Çocuklara on beş yıl boyunca tarih okutuluyor ve bu on beş yıl boyunca çocukların kendi tarihlerini öğrenmeleri kesinlikle engelleniyor. Eğer insanlar kendi geçmişleri hakkında 'gerçek durumla' az çok örtüşen bir tarih bilgisine sahip olsalardı, herhalde yönetenler bu kadar kolay yönetemezlerdi. Tarihin bilinmesinin önlenmesi birilerinin iktidarının devamını sağlamaya yarıyor...
Bu yüzden söylemle 'gerçek durum' arasındaki uyumsuzluğu bilince çıkarmak önemledir.
Batı'da demokrasinin 'ileri' olduğuna hemen herkes inanır. Böyle bir inancın oluşmasında da siyasi partiler, seçimler ve bu yolla kitlelerin temsil edildiği düşüncesi etkili oluyor. Oysa temsili demokrasi demokrasinin önünü kesmek için düşünülmüş bir şeydi. Bizde ve başka yerlerde o kadarı da olmadığı için insanlar 'Batı demokrasisi' denilene hayranlık duyuyor. Her şey göreceli olduğuna göre...

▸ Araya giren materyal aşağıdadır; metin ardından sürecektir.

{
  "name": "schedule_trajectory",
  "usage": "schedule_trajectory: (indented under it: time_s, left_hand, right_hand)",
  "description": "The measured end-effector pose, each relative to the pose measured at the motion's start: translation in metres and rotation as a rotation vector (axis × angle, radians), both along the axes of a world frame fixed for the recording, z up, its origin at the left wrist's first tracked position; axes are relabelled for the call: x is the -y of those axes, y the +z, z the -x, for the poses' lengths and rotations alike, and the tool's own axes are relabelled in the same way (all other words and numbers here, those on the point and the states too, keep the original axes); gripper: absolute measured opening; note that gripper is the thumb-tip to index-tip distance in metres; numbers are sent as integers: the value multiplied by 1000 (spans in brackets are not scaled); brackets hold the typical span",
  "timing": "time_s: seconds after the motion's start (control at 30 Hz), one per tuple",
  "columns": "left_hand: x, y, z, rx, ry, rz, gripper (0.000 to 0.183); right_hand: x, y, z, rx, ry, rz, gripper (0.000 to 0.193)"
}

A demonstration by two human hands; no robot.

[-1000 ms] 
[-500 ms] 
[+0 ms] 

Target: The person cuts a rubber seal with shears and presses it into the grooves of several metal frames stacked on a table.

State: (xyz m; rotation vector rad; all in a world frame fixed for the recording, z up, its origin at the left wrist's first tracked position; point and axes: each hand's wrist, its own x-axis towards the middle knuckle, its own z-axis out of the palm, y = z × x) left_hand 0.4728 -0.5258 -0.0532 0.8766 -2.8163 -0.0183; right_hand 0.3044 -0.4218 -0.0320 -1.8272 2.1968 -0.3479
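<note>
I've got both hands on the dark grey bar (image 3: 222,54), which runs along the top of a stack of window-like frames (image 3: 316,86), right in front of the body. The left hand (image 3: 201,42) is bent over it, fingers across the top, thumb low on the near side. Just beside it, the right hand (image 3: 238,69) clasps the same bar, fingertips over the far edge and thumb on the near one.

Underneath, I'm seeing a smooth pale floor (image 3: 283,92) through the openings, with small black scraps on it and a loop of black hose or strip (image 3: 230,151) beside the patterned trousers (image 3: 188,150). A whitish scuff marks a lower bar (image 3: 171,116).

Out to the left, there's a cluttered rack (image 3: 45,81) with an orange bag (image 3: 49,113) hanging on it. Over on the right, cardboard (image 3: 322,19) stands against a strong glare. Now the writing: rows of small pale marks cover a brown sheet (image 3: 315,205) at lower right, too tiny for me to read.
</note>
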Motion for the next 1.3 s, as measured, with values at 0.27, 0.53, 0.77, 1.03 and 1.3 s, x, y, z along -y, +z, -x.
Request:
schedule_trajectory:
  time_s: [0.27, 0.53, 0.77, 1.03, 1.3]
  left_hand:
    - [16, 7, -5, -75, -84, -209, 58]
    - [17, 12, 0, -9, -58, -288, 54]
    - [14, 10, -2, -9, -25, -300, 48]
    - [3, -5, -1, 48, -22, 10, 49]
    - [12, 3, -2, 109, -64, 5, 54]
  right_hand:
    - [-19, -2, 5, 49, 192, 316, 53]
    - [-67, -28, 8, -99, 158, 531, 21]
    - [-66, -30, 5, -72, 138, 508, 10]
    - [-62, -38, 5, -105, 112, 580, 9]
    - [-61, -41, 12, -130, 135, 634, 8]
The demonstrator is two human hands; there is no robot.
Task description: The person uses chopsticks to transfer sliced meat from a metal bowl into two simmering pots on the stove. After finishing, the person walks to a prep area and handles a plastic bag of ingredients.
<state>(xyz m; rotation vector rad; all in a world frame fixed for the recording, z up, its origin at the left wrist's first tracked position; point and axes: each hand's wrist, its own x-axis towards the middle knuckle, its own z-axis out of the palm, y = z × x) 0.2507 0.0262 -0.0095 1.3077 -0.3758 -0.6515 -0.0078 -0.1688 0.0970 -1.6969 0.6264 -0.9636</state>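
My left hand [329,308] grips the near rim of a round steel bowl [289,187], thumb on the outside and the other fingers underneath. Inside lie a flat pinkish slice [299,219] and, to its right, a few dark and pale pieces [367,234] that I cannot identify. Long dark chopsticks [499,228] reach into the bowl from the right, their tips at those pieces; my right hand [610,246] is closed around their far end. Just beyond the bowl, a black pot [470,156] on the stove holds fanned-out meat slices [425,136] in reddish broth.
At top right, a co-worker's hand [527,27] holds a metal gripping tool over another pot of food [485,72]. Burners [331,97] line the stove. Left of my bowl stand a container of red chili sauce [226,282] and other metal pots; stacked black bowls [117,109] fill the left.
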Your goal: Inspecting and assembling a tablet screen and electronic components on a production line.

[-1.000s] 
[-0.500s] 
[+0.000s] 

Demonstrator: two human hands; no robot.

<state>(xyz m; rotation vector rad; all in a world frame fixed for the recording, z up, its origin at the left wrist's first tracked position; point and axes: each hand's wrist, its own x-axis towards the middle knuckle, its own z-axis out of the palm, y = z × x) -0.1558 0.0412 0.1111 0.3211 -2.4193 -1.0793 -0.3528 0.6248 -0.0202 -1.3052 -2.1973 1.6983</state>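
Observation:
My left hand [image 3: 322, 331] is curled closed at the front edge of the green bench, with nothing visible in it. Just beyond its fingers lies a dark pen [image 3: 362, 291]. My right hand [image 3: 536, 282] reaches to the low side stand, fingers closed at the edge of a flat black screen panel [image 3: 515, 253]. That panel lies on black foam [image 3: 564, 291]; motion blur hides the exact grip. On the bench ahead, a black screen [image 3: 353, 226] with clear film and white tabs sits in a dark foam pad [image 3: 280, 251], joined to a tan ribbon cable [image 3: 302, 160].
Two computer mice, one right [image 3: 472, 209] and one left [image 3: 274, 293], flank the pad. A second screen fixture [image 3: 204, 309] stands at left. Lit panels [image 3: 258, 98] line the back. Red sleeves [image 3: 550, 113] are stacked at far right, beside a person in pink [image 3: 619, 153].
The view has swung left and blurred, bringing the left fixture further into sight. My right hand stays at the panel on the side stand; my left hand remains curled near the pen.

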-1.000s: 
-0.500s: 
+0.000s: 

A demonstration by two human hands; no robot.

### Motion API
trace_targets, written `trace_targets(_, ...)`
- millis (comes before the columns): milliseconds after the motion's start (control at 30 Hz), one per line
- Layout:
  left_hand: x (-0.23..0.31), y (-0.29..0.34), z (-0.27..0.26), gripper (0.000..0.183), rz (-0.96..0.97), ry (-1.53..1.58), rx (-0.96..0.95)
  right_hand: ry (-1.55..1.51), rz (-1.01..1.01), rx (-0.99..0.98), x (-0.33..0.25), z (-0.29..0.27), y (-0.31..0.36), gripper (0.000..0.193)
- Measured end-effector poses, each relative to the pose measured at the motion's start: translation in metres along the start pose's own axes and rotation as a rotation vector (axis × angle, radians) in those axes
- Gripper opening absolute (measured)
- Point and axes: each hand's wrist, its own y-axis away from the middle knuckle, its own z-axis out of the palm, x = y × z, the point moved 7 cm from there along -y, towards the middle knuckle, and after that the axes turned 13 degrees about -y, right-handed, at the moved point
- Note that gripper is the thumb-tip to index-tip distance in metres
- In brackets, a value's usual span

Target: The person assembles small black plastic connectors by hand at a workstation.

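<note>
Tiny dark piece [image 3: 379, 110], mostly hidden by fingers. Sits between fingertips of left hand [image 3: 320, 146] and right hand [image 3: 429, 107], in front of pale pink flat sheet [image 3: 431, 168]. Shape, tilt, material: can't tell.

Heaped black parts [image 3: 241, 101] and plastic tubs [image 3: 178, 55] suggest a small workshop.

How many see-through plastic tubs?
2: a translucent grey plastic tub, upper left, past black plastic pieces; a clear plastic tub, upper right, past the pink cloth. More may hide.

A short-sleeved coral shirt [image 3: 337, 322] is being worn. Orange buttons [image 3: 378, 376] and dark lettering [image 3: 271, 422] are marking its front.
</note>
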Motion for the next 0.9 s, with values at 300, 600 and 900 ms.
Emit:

Bizde demokrasinin kurumları ve mekanizmaları olarak sunulanların asıl işlevi demokrasinin önünü kesmektir. Batı'da son tahlilde içi boş da olsa, bir retorik de olsa, demokratik kurum ve mekanizmalar belirli bir mücadele sonucu kazanıldığı için, olur olmaz müdahaleye maruz kalmaz. Mesela seçilmiş bir parlamento ve onun çıkardığı bir hükümeti birileri izlemez. Böyle bir şeyi aklından bile geçirmez.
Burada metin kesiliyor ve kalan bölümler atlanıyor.